= Beginning of Section =

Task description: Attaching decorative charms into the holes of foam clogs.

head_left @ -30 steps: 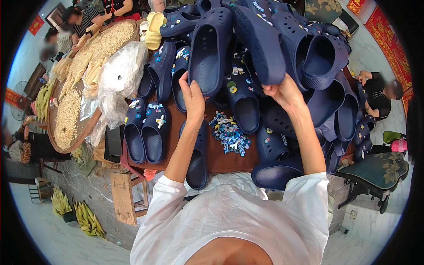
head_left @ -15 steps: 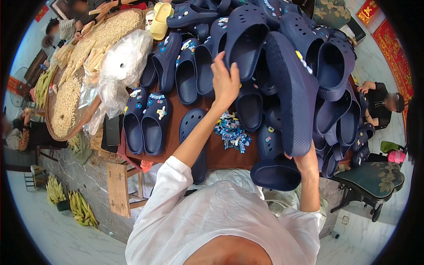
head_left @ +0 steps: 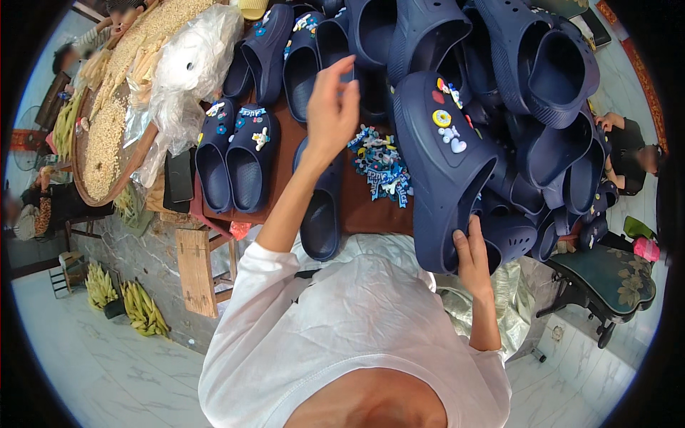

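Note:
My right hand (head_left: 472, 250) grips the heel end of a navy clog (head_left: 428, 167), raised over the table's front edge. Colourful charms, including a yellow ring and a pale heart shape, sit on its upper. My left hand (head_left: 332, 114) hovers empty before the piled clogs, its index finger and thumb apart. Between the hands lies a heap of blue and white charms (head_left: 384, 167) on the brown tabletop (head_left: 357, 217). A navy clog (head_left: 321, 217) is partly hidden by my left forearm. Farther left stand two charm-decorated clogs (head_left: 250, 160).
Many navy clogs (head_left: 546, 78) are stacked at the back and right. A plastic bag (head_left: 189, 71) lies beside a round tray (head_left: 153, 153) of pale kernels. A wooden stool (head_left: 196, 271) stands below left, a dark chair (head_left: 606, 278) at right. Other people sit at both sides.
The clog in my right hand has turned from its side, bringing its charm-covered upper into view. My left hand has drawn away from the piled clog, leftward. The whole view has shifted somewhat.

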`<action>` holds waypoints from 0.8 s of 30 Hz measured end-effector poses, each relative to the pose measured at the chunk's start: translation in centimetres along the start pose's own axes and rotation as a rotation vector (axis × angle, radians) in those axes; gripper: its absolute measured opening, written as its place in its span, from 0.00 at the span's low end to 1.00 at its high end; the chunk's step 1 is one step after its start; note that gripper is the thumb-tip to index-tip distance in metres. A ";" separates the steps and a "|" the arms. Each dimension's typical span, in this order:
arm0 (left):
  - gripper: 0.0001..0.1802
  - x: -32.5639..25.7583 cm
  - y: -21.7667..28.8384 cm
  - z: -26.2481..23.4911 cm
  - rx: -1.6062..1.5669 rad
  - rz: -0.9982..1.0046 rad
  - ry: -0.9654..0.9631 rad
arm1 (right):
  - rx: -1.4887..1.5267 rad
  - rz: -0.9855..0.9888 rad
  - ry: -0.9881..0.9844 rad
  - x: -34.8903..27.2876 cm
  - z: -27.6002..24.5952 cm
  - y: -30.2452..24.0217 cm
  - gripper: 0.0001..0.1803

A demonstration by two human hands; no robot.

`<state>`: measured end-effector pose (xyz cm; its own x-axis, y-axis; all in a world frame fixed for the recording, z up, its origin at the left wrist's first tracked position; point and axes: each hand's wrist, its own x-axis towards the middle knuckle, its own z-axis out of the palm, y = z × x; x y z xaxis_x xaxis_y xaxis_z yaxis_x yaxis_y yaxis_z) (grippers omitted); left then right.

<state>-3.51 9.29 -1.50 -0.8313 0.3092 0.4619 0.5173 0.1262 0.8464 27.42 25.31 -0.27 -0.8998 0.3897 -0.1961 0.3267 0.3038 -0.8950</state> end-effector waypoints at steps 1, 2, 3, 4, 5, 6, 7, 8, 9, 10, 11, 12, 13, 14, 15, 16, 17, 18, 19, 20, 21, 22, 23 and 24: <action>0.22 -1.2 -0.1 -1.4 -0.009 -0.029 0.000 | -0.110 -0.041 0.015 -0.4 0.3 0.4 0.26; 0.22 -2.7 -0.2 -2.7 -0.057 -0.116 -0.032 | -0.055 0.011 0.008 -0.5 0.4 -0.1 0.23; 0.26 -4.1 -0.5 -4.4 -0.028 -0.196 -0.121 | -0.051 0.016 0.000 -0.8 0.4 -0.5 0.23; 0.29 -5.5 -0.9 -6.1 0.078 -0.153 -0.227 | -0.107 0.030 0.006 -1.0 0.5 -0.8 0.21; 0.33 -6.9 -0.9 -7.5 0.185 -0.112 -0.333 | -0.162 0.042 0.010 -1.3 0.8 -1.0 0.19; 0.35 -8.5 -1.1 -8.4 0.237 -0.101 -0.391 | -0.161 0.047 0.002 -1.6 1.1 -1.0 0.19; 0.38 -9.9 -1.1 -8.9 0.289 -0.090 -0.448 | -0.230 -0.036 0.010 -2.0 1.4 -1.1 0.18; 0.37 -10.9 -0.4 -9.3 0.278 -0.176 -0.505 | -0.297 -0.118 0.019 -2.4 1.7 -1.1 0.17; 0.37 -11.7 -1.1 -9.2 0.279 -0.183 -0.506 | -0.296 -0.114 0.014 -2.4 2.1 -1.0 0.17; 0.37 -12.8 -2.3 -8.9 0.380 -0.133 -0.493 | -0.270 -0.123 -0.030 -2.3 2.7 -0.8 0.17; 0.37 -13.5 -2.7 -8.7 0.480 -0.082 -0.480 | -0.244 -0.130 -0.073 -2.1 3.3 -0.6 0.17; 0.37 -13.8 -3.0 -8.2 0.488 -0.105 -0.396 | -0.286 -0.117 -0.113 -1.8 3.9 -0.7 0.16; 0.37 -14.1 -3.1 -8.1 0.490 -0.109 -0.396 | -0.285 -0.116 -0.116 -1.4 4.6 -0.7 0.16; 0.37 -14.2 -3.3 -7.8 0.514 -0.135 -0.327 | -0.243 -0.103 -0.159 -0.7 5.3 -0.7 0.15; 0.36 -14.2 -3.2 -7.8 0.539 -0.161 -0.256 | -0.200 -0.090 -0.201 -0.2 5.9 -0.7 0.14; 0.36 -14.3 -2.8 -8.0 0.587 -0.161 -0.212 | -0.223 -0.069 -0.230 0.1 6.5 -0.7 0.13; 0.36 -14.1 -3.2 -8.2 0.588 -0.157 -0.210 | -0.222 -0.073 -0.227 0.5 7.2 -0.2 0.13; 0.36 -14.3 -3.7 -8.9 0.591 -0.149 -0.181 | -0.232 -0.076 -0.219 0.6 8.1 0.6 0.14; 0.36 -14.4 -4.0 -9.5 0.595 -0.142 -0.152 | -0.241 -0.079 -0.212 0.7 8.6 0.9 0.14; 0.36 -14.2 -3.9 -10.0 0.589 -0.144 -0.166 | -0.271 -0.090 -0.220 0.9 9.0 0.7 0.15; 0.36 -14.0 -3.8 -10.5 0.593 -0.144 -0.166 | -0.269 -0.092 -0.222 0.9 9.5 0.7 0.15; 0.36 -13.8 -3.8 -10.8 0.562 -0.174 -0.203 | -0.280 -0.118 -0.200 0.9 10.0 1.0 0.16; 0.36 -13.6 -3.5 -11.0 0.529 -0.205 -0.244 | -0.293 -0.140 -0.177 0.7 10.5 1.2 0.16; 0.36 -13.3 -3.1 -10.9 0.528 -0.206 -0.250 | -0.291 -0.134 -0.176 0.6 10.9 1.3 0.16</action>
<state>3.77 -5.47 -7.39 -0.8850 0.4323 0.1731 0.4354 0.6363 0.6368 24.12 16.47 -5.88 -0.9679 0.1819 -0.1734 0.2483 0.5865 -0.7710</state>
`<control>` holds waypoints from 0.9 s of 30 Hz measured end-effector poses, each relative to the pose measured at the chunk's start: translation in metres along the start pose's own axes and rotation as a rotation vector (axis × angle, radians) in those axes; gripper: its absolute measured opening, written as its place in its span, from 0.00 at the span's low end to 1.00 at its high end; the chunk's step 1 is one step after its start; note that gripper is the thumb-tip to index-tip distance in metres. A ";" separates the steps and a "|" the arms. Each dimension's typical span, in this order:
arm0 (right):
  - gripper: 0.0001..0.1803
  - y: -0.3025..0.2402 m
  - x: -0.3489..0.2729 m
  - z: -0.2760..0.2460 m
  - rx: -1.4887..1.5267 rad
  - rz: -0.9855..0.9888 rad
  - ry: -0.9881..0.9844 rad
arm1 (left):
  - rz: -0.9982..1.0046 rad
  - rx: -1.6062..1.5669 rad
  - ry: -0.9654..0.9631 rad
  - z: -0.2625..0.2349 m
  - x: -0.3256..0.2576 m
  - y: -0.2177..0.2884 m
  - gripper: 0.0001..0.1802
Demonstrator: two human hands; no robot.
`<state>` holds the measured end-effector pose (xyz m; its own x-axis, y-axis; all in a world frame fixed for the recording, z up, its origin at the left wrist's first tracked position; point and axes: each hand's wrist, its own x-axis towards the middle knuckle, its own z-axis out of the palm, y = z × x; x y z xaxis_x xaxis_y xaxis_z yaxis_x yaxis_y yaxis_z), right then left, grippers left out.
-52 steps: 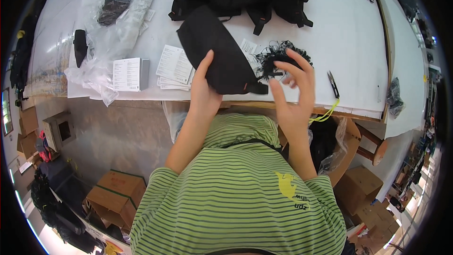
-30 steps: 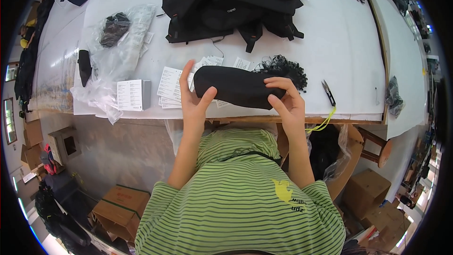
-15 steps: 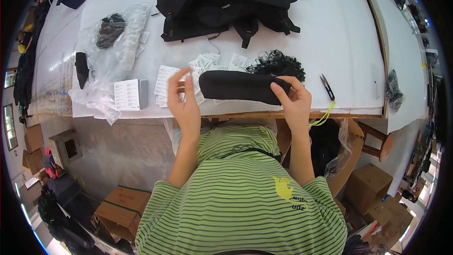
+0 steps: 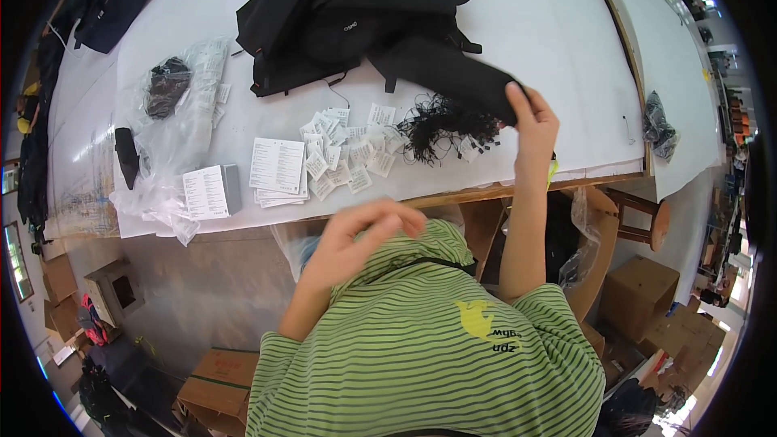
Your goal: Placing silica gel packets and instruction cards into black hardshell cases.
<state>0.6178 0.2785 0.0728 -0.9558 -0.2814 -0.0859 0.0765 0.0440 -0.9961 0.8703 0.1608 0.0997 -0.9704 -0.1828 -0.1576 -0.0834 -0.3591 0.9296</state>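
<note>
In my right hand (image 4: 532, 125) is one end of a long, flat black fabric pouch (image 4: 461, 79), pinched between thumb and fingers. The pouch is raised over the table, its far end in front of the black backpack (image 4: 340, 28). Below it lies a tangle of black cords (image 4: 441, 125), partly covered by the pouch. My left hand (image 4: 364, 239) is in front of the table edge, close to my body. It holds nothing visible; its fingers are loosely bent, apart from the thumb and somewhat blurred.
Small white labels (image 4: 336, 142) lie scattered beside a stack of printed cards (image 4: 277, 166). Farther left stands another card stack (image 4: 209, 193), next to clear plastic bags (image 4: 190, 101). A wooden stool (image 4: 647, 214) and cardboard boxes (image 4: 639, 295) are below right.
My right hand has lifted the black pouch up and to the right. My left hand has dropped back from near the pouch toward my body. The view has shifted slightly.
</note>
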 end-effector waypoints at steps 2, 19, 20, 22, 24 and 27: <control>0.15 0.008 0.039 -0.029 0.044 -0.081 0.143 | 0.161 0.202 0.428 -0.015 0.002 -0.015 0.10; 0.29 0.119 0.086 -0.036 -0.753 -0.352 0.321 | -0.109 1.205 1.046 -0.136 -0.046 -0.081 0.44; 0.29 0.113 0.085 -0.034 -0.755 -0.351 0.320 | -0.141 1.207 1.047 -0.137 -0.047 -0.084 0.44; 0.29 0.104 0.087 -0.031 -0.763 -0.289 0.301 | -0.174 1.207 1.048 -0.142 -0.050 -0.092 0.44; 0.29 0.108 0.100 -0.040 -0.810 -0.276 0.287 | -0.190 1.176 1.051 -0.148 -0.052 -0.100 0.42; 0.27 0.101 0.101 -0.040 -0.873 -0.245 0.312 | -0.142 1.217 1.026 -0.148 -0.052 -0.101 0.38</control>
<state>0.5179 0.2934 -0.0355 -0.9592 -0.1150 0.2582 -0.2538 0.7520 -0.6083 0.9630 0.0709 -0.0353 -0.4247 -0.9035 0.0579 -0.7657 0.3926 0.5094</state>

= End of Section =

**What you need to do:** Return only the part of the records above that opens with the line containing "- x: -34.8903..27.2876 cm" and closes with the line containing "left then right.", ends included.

**Expected answer:**
  - x: -34.8903..27.2876 cm
  - z: -27.6002..24.5952 cm
  - y: -30.2452..24.0217 cm
  - gripper: 0.0001..0.1803

A demonstration by two human hands; no robot.

`<state>`: measured end-effector pose (xyz cm; its own x-axis, y-axis; all in a world frame fixed for the recording, z up, its origin at the left wrist's first tracked position; point and axes: each hand's wrist, its own x-axis towards the middle knuckle, its own z-axis out of the palm, y = z × x; x y z xaxis_x xaxis_y xaxis_z yaxis_x yaxis_y yaxis_z) (grippers omitted); left then right.

No further output is required, since the answer is complete.